(DATA PROVIDED begins)

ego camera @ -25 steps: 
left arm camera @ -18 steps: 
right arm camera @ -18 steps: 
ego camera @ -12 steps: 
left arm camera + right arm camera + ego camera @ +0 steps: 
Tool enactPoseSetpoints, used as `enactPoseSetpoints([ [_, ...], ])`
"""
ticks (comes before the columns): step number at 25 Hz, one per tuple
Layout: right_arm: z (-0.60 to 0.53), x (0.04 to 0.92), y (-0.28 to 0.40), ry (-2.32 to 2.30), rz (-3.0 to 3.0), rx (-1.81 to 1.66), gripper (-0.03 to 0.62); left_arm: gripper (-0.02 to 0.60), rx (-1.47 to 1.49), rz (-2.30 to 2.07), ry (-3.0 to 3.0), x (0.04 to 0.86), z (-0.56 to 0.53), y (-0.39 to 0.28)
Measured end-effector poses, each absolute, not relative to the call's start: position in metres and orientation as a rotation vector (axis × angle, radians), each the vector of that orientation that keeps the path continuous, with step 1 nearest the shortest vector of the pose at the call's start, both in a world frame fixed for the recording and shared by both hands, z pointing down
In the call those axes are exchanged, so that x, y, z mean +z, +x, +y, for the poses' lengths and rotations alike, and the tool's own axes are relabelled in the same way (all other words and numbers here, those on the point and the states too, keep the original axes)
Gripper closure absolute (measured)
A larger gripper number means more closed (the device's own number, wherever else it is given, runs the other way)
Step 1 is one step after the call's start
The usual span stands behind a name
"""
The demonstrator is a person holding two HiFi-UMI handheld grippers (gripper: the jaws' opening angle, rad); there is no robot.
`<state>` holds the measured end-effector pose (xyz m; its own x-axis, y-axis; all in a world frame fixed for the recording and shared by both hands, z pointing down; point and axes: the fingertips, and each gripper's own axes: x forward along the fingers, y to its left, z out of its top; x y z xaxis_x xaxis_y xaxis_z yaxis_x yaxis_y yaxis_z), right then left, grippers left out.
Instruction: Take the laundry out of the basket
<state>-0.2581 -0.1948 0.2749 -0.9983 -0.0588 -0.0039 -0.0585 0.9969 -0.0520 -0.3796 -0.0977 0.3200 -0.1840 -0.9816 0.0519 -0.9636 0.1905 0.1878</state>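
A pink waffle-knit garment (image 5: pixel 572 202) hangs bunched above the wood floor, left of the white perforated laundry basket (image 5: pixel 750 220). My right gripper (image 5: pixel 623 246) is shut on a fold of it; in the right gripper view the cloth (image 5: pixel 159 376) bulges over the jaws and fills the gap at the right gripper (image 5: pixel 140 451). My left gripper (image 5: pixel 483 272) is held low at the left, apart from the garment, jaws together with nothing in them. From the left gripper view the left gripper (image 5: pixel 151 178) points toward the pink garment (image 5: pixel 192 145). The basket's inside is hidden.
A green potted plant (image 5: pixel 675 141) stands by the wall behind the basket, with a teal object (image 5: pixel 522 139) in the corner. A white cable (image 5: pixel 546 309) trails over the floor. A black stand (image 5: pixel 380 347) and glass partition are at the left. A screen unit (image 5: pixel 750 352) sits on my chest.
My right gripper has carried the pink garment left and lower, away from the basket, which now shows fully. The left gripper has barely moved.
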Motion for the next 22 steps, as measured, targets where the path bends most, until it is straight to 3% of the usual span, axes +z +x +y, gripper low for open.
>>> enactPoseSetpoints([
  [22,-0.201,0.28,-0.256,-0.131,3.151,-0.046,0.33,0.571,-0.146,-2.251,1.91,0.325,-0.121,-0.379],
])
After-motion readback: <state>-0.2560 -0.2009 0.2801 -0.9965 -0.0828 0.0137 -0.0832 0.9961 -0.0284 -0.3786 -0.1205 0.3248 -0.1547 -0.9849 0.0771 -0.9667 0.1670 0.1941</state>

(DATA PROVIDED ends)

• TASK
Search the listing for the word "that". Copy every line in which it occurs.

• TASK RESULT
Measured end-effector poses, each absolute, not relative to the call's start: position in metres and orientation as a rotation vector (axis × angle, radians), each the vector of that orientation that keeps the path continuous, with step 1 nearest the shortest vector of the pose at the call's start, both in a world frame fixed for the recording and shared by both hands, z pointing down
In the call those axes are exchanged, so that x, y, z mean +z, +x, +y, for the poses' lengths and rotations alike, and the tool's own axes are relabelled in the same way (all other words and numbers here, those on the point and the states too, keep the original axes)

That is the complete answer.